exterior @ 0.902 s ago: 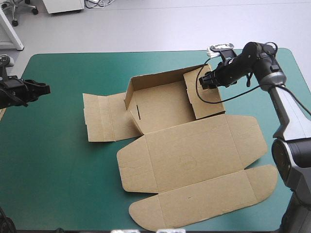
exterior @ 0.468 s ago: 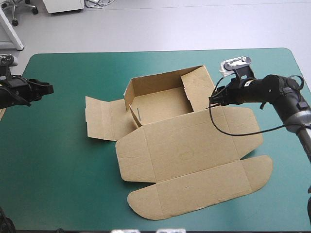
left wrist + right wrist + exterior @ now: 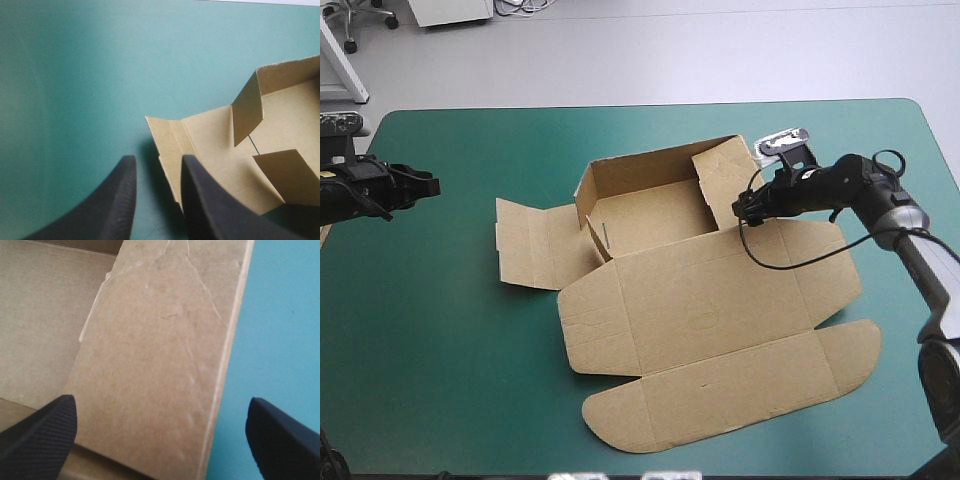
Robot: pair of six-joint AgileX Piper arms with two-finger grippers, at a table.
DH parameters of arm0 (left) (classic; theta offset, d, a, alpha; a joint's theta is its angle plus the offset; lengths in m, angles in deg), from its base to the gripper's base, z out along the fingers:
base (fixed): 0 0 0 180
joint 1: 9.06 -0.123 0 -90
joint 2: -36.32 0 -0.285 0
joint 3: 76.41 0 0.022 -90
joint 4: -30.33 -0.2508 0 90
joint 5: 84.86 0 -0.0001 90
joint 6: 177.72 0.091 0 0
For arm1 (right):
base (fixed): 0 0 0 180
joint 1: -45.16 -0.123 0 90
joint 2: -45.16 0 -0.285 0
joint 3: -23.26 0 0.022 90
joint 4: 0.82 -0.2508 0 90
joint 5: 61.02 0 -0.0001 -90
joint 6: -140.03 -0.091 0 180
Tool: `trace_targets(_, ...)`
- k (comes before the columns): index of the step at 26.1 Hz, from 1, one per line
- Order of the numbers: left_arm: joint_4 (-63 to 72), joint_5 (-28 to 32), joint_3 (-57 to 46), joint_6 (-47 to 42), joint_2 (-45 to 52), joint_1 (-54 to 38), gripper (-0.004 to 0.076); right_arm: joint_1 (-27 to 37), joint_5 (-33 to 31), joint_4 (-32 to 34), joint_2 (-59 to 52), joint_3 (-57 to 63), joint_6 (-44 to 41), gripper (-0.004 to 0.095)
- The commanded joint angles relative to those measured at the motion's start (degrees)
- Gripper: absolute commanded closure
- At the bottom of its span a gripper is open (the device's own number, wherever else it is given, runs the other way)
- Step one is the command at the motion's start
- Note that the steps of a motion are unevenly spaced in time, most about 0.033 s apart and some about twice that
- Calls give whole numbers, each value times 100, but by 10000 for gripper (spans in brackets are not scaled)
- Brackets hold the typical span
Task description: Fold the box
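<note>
We saw the box [image 3: 700, 300] on the table [image 3: 450, 330], lid toward the near edge. The right gripper [image 3: 738, 208] sat at its right wall, the left gripper [image 3: 432, 185] well apart.

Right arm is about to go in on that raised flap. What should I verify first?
1. Opening of the right end effector: ok, spread wide.
2. Alignment with the raised right flap of the brown cardboard box: ok, flap lies ahead, within the opening.
3. Grip on that flap: not ok, nothing clamped.
4. Clearance of the left end effector: ok, open over the teal-green cover, short of the flat left flap.
5. Flatness of the lid panel: ok.
</note>
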Motion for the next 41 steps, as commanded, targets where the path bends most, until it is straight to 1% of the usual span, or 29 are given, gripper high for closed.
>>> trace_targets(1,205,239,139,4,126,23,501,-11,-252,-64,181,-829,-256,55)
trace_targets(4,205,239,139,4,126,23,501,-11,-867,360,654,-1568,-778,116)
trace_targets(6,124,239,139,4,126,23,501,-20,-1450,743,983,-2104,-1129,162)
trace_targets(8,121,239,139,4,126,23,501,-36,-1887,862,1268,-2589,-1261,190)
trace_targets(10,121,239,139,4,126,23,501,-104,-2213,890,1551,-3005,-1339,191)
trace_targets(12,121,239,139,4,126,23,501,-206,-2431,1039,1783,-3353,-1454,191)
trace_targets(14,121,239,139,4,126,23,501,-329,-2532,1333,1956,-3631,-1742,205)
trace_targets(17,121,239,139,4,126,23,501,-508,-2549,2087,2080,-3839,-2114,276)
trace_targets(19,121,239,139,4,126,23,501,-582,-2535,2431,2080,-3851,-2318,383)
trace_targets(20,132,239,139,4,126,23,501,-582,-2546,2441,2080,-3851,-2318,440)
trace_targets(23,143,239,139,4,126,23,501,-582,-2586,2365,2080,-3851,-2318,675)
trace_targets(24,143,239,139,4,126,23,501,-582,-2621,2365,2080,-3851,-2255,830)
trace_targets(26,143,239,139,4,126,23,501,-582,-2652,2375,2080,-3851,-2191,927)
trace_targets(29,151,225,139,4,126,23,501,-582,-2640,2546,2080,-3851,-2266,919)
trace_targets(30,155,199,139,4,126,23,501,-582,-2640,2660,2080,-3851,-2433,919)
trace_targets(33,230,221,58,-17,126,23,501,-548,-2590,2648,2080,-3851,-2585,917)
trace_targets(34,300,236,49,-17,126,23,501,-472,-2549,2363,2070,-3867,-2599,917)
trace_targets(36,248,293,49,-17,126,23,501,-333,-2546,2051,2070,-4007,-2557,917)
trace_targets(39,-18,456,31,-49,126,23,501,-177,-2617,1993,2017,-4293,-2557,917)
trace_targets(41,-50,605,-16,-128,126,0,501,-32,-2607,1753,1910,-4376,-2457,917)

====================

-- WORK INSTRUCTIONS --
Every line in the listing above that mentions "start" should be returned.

-- TASK RESULT --
- The commanded joint angles relative to those measured at the motion's start (degrees)
- Step one is the command at the motion's start

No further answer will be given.